- **What is required**:
Return all lines in the data where the string "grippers" can be found.

- **Stored data**:

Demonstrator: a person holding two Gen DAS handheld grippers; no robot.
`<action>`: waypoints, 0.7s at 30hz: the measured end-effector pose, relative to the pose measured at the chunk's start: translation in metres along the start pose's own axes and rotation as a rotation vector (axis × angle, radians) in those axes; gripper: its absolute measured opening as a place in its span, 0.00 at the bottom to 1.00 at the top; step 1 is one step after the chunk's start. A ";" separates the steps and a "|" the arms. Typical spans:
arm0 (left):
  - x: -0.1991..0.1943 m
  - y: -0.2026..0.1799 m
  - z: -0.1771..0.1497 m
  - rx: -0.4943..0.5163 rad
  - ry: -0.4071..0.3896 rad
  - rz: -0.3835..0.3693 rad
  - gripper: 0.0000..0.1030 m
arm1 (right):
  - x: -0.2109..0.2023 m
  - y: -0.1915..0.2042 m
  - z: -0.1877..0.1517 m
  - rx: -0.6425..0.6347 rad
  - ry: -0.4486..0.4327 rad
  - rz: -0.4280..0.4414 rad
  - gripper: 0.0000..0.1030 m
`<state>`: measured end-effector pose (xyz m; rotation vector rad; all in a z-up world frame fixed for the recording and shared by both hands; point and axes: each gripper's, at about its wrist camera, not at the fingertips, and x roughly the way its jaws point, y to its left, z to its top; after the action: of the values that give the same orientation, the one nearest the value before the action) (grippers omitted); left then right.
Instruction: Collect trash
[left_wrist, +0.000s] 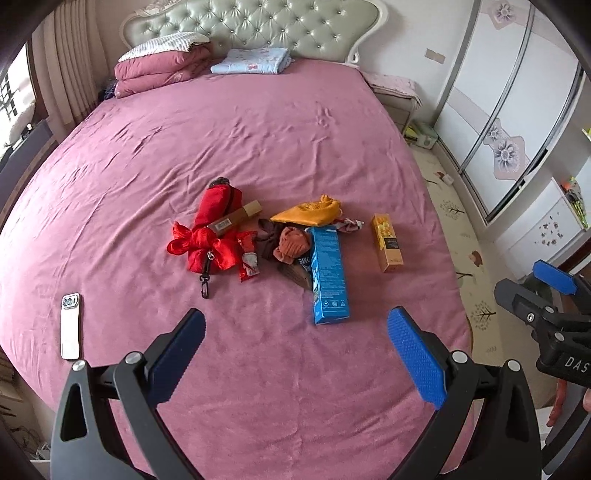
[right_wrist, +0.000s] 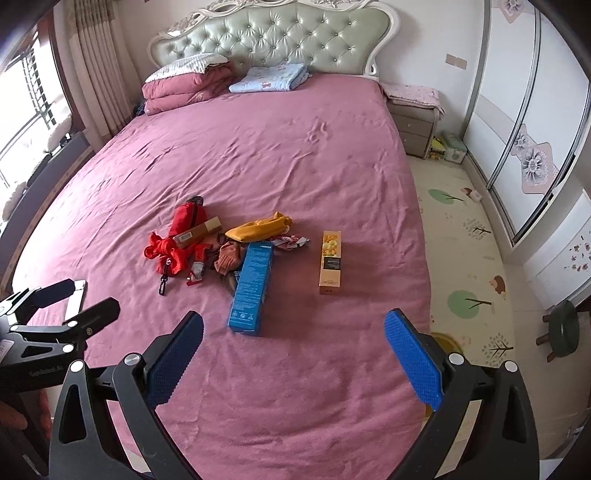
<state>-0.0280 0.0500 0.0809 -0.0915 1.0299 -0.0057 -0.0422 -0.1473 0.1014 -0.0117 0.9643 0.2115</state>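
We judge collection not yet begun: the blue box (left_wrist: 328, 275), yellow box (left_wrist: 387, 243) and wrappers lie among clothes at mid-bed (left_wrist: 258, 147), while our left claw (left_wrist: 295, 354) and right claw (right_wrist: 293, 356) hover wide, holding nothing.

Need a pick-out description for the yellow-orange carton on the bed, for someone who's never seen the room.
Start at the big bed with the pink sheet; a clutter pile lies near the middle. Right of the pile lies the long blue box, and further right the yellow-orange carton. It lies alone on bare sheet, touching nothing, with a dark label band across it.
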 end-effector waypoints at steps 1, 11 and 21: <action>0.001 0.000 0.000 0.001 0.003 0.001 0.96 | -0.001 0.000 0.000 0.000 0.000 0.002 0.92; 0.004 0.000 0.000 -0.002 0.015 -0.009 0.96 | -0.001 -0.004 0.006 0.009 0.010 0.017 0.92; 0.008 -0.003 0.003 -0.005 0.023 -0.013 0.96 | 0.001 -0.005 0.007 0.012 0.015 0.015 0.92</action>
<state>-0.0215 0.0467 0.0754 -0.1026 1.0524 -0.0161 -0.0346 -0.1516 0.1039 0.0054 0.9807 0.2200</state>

- **Task output**:
Demonstrator: a person holding two Gen DAS handheld grippers; no robot.
`<state>`: measured end-effector pose (xyz m; rotation vector rad; all in a z-up world frame fixed for the recording and shared by both hands; point and axes: each gripper's, at about its wrist camera, not at the fingertips, and x roughly the way its jaws point, y to its left, z to its top; after the action: of the values that give the same orientation, the one nearest the value before the action) (grippers omitted); left then right.

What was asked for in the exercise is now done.